■ EXERCISE
For the material that follows, return exactly the lines from the one with "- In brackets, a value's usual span" through the one with "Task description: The", both ends included.

Top of SUPPLIED DATA

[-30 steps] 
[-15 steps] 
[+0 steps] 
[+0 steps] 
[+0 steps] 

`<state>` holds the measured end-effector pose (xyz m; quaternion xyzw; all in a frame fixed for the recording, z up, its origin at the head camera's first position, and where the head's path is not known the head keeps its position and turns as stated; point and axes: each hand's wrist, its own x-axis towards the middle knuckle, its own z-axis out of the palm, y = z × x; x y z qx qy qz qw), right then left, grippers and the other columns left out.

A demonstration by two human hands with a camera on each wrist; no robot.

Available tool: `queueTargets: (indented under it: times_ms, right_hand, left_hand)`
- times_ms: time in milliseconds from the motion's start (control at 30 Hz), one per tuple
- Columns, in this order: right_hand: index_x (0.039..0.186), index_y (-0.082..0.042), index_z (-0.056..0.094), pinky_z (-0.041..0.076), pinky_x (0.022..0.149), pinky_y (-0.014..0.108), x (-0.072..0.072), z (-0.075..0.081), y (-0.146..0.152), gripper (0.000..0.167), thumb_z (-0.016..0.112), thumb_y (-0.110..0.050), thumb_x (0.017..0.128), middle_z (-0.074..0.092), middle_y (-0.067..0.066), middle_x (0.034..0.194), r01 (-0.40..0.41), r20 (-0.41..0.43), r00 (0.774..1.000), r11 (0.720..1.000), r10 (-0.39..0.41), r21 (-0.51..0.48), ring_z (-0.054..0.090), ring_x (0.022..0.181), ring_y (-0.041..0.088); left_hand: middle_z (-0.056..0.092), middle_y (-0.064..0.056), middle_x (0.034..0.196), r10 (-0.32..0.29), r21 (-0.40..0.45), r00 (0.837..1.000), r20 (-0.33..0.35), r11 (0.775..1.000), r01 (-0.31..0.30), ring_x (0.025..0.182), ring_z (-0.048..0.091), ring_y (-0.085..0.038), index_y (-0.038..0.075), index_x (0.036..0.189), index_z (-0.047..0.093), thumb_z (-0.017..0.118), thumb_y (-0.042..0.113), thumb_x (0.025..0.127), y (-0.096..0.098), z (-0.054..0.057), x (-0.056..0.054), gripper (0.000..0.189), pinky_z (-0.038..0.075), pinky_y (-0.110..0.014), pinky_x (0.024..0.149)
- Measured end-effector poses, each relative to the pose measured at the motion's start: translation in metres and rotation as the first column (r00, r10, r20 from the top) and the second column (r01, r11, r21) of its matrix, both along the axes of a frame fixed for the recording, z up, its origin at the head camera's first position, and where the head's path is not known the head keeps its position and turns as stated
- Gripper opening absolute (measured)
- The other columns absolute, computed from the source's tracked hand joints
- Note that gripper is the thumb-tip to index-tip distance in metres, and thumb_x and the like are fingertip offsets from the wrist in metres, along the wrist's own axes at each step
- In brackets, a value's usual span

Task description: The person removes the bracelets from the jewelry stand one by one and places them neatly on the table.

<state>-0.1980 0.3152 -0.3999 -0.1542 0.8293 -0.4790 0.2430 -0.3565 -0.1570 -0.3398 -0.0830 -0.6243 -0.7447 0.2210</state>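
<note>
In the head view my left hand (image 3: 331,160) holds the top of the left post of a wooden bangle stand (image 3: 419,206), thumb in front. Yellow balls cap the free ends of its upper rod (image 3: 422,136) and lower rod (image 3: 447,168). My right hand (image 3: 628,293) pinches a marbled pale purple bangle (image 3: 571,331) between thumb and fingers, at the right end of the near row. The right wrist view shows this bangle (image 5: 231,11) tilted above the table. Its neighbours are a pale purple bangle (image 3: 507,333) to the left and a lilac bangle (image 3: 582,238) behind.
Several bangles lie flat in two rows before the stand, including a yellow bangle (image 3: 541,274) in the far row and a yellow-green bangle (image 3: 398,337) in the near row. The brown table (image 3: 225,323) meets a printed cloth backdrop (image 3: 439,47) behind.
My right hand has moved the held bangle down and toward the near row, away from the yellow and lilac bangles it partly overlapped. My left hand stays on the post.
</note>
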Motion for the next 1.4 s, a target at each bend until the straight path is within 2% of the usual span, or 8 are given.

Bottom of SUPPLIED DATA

■ REPLY
- In brackets, a value's usual span

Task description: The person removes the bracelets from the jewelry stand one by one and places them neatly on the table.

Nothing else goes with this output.